Saturday, July 15, 2006

Development of the Daughter

Development of the Daughter

Saturday 15 July 2006

The development of my two-year-old daughter Aiko Cornucopia Nishikawa continues apace, to the point where she can now understand the concept of a deal.

During the week, one morning she was reluctant to have her temperature taken, even though the thermometer now being used is the one which delivers a temperature in just thirty seconds. So I said to her, in English:

"If I do beep beep beep, you can have your orange."

And she went along with that.

In regards to the daily morning orange, of which she gets three segments, there has been a development. She has taken to ritually refusing it, saying, in Japanese, "It's not necessary," that is, "Iranai," a statement which lacks the polish of adult politesse.

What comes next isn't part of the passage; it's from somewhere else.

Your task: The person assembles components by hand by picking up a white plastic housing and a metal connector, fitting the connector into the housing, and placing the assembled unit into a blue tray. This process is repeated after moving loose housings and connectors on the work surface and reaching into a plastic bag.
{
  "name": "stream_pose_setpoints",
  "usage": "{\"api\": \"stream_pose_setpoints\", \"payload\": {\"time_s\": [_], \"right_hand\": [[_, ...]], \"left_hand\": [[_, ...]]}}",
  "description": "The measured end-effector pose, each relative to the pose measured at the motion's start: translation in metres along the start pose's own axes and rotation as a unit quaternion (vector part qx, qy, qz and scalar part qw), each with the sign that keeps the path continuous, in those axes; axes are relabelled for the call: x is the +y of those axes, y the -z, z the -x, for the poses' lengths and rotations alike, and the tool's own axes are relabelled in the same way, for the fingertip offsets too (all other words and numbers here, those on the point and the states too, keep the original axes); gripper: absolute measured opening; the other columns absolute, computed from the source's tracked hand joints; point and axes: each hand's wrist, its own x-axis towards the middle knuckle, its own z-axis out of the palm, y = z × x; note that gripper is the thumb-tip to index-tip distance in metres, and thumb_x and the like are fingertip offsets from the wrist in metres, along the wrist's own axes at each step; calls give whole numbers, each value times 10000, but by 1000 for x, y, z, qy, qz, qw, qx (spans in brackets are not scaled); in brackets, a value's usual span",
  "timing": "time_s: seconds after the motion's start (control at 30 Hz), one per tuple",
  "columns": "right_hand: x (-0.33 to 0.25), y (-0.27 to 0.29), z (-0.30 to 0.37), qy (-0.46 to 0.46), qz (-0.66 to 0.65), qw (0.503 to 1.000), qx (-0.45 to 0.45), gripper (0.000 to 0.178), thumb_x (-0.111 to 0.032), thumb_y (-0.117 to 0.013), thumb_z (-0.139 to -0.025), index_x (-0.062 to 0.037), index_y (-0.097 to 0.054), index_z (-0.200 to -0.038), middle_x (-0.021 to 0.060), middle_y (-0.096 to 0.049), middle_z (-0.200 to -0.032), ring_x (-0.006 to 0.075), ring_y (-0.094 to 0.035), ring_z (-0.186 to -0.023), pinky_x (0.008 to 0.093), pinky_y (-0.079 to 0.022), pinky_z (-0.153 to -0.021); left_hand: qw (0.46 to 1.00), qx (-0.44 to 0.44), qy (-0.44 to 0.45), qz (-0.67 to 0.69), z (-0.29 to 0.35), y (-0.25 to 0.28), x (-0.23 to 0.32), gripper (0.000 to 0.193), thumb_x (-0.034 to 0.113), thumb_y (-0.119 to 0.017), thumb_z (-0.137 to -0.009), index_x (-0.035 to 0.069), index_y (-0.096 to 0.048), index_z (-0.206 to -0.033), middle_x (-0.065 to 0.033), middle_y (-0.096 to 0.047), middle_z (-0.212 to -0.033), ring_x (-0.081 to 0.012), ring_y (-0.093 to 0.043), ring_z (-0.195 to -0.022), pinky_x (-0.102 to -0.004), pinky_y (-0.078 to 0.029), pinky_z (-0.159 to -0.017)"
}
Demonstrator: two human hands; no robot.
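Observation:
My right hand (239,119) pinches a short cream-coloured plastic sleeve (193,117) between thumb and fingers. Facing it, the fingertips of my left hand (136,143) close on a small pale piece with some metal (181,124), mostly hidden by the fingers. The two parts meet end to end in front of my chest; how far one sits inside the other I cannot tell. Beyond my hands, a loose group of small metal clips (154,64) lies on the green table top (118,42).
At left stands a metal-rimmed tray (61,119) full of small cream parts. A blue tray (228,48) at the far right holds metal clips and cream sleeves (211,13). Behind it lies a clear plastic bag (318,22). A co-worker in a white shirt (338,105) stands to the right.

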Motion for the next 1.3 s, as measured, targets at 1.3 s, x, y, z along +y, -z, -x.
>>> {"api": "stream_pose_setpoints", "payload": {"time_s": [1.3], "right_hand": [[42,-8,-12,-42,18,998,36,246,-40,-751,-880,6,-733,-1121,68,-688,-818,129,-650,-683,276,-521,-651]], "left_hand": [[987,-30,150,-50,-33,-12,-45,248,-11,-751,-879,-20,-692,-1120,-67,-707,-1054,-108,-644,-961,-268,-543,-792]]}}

However, having refused the orange, she always says, once I have peeled it, "I'm going to eat it."

I don't know why she refuses it, but maybe it's an act of independence, something to prove that she is not a helpless orange junkie, although the fact is that she is.

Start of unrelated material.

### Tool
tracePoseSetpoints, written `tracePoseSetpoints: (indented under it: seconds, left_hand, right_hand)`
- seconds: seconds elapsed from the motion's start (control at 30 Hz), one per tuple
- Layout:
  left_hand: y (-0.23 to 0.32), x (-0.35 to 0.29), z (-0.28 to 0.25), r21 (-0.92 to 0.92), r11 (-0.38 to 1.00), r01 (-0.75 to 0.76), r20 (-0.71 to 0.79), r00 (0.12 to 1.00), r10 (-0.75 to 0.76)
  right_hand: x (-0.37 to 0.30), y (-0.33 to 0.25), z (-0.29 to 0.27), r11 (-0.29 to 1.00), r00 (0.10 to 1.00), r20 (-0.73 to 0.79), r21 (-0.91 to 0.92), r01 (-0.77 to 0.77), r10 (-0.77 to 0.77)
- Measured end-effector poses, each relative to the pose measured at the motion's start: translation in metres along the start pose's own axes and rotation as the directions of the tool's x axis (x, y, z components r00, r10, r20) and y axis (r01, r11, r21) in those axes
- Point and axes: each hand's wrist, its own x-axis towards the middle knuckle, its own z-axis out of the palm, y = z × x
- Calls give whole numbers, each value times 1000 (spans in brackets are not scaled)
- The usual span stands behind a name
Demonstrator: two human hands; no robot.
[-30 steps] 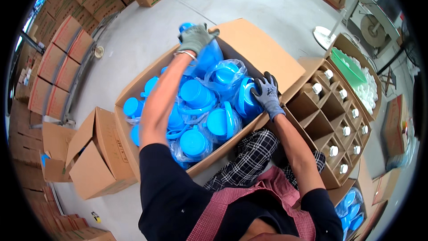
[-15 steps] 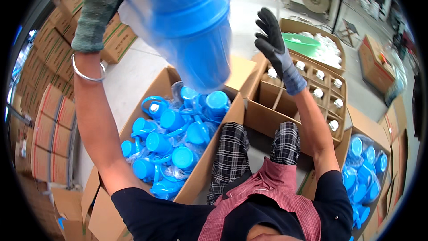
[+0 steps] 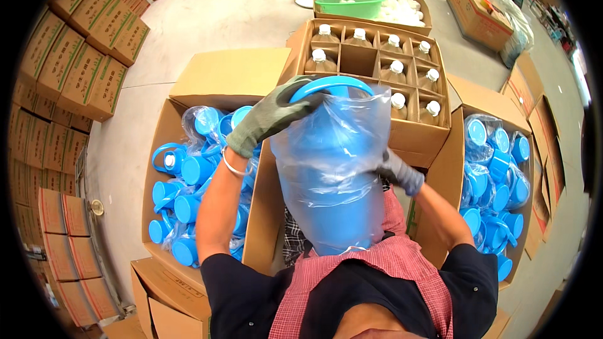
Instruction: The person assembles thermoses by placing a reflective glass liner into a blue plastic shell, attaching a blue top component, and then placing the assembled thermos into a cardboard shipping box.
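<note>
A tall blue plastic jug in a loose clear plastic bag stands upright in front of my body. My left hand, in a grey-green glove, is closed around the hoop handle at its top. My right hand, in a dark grey glove, grips the jug's right side through the bag; some fingertips are hidden behind it. At the left, an open carton holds several smaller blue handled containers. Straight ahead, a divided carton holds several bottles with white caps.
Another open carton of bagged blue containers stands at my right. Beyond the bottles, a carton holds a green basin and white pieces. Sealed cartons are stacked at the far left. Flattened cardboard leans at the right.
The jug has come down from high at the left to in front of my body, its handle now on top. My right hand, open and apart before, now grips its side. The view has shifted.
</note>
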Motion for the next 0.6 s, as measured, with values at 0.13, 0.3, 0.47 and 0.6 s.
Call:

That much I think I understand, but some things I find puzzling, particularly her speech, and specifically this "Ya!" that she keeps coming out with. It seems to signify "No" but I haven't encountered it before.

Perhaps I'm wrong, but I think it's possibly a cut-down variant of "iya," an expression of rejection, meaning "I'm not having anything to do with it."

My big dictionary says that "ya" is an arrow, a plain, a house, a field and an expression equivalent to "Oh boy!" It can also mean "Hi" but, as far as I can tell from the dictionary, it does not normally mean "go and get jumped on."

In addition to having demonstrated an understanding of the art of the deal, as explained above, this week Aiko Cornucopias astounded the world by delivering her first pun.

Cornucopia hiccuped and her mother said "Hiccup," and Cornucopia, with scintillating wit, made her first-ever pun:

"Hick! Kick!"

All going to plan, movie rights to this pun will be auctioned later this year in New York.

In addition to making her first pun, Cornucopia has mastered elements of the library system.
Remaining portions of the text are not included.